**BRIEF**
Below are records; count the lines that contain "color" and state only that count.

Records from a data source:
[Start of section]
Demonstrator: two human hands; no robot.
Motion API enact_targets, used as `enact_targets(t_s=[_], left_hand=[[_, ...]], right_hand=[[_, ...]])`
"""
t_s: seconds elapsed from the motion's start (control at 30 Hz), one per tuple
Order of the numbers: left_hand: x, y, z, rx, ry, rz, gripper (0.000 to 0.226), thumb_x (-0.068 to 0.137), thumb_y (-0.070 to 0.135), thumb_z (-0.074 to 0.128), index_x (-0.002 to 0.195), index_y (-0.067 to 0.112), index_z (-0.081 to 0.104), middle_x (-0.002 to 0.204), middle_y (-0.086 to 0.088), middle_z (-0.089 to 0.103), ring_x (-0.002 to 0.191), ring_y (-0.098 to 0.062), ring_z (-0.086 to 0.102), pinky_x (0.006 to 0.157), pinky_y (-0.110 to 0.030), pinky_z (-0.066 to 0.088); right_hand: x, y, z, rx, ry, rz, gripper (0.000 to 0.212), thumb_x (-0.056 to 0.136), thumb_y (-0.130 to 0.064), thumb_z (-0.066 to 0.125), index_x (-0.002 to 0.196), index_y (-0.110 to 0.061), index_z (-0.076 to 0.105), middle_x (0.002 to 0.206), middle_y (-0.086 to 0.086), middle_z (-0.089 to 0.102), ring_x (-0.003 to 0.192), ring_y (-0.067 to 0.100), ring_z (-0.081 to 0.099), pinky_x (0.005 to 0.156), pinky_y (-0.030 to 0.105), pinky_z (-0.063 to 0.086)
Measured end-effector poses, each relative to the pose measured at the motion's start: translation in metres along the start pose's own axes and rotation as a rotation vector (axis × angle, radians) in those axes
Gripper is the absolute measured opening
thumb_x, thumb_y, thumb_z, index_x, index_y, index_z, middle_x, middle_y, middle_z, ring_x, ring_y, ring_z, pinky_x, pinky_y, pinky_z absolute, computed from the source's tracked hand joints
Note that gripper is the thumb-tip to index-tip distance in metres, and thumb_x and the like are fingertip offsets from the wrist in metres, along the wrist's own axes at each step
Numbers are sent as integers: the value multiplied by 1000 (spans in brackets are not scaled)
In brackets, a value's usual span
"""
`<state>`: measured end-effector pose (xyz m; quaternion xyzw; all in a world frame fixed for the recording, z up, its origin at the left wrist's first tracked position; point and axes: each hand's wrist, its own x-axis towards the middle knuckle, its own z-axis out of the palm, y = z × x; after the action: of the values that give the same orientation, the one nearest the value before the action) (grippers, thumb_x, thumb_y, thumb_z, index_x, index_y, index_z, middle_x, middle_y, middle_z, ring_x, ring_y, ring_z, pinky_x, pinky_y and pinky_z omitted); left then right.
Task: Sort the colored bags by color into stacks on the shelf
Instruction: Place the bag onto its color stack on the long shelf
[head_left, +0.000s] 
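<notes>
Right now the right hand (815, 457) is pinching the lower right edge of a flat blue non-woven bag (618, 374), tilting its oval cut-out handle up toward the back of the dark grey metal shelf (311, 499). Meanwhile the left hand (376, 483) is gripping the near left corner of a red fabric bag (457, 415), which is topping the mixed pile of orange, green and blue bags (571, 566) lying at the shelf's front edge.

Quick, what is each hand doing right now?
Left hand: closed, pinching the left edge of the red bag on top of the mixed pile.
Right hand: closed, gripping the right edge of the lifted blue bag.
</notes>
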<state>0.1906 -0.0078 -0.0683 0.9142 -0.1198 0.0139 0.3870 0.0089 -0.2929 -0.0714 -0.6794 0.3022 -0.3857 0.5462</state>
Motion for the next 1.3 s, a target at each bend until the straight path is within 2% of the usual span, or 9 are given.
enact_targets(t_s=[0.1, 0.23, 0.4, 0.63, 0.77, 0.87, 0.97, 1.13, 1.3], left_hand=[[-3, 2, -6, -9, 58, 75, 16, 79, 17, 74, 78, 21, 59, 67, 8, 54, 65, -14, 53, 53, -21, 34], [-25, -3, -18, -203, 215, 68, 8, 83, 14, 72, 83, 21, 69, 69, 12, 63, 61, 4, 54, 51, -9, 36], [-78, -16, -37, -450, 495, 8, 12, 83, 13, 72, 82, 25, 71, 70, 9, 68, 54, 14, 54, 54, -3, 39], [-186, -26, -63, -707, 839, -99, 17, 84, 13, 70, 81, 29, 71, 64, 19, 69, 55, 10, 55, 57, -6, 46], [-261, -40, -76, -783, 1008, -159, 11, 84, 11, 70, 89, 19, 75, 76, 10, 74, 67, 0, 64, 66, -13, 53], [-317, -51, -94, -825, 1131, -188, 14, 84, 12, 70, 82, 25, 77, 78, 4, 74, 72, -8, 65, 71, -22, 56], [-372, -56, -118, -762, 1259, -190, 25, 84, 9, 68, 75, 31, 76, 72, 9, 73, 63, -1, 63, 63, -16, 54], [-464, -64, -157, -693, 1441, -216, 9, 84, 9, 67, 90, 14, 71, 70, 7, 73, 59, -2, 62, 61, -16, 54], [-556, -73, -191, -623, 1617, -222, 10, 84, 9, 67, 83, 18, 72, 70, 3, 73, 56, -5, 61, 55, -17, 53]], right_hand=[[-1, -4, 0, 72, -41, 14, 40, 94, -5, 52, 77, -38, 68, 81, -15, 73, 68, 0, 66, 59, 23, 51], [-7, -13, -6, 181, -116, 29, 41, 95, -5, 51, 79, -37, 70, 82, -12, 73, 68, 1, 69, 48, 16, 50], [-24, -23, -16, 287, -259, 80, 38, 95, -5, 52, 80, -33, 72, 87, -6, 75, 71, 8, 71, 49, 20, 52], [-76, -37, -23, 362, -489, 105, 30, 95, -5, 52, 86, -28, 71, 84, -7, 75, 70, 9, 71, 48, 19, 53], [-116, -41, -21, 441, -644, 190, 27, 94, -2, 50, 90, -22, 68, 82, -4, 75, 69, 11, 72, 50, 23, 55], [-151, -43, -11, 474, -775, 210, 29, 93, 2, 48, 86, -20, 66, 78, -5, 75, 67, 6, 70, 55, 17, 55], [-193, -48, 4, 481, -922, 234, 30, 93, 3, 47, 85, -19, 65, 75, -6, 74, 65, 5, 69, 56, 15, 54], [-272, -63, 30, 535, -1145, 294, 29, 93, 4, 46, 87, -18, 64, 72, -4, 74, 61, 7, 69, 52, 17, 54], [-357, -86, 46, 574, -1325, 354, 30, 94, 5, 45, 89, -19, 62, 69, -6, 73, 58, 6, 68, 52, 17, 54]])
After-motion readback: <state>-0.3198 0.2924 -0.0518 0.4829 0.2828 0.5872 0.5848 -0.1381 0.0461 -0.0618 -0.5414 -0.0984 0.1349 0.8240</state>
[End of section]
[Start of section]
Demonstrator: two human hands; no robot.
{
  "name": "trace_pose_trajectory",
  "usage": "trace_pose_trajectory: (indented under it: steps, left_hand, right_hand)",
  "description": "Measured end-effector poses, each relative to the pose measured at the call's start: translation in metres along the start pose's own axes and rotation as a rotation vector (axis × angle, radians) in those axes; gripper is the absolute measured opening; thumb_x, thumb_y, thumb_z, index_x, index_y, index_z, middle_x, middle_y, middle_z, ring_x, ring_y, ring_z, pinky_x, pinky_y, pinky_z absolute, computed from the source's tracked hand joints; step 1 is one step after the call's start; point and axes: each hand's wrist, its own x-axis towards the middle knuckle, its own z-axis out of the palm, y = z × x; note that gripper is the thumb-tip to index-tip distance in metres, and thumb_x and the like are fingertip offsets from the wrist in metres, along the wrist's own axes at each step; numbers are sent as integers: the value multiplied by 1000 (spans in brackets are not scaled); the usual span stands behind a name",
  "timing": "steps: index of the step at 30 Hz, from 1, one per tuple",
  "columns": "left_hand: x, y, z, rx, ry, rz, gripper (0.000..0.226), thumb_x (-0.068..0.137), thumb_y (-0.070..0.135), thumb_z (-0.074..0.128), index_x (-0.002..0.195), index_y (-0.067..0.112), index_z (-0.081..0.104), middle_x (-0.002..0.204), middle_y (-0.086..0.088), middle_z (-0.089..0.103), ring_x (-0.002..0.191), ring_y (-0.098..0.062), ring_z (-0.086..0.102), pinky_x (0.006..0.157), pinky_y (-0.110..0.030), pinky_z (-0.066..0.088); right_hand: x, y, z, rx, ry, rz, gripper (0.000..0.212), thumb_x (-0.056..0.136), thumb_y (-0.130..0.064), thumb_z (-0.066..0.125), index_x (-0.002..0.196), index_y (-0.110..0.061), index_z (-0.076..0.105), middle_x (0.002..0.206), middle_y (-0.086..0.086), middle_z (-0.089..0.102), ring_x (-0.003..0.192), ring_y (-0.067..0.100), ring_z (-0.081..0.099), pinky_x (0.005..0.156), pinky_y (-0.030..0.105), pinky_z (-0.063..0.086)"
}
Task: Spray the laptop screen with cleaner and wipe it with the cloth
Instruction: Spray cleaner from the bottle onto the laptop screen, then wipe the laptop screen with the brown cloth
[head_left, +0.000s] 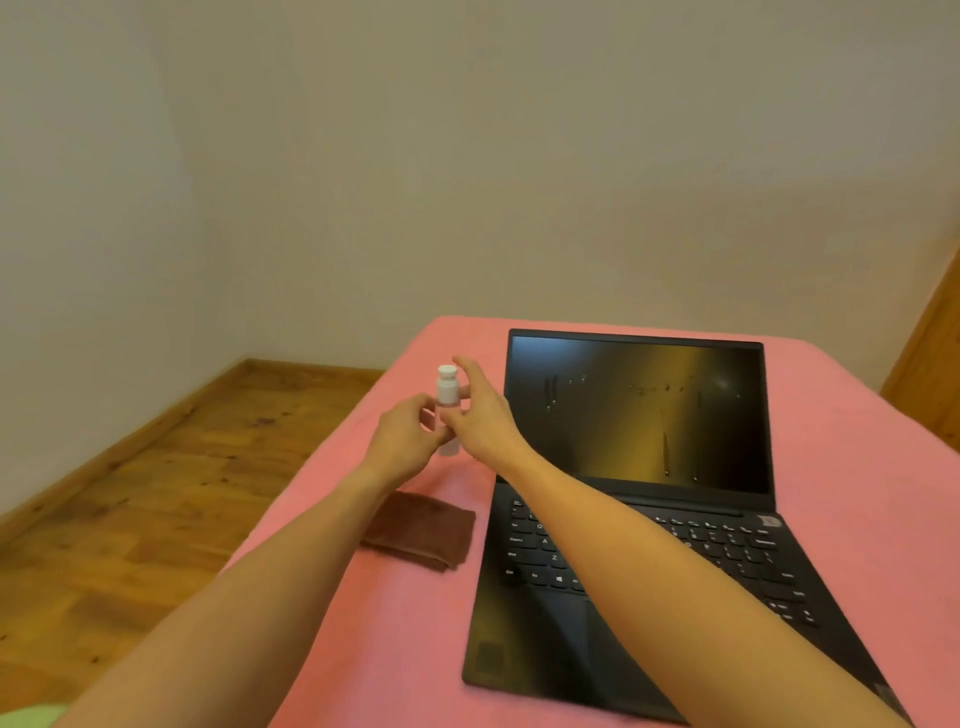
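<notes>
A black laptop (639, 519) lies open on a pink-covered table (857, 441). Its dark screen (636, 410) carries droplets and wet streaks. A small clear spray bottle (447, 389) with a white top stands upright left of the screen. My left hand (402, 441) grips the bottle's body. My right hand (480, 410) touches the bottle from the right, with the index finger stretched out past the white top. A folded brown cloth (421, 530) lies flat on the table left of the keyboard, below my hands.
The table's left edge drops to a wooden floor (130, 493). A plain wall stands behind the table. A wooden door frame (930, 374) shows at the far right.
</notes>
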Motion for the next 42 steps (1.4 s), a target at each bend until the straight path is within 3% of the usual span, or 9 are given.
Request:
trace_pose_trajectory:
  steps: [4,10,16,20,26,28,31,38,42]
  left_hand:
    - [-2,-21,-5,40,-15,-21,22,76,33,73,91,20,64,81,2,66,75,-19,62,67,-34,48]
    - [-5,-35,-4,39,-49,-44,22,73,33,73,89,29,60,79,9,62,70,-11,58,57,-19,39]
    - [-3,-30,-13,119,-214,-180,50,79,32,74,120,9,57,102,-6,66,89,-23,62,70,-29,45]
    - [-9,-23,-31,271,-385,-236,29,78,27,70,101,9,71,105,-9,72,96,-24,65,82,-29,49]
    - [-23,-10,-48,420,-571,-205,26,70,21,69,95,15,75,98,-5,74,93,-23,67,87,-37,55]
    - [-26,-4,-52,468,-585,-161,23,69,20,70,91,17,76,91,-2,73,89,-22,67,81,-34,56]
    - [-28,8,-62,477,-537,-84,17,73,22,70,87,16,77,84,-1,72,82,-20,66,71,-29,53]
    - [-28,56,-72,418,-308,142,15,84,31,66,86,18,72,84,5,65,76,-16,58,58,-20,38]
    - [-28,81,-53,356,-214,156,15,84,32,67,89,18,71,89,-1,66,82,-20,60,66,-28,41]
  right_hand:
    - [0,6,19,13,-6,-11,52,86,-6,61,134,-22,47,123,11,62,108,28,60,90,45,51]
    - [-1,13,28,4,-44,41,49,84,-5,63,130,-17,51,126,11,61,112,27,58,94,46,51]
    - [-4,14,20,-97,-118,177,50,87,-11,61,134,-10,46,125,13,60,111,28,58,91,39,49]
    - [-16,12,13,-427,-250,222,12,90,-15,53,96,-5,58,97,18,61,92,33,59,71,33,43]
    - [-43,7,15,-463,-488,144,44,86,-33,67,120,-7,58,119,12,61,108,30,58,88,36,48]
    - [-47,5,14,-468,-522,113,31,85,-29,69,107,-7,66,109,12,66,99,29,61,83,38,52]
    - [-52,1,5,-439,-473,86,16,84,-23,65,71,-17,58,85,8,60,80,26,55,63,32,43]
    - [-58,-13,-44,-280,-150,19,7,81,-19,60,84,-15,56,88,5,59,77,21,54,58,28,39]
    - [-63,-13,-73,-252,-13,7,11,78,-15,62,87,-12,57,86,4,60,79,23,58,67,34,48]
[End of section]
**SOLUTION**
2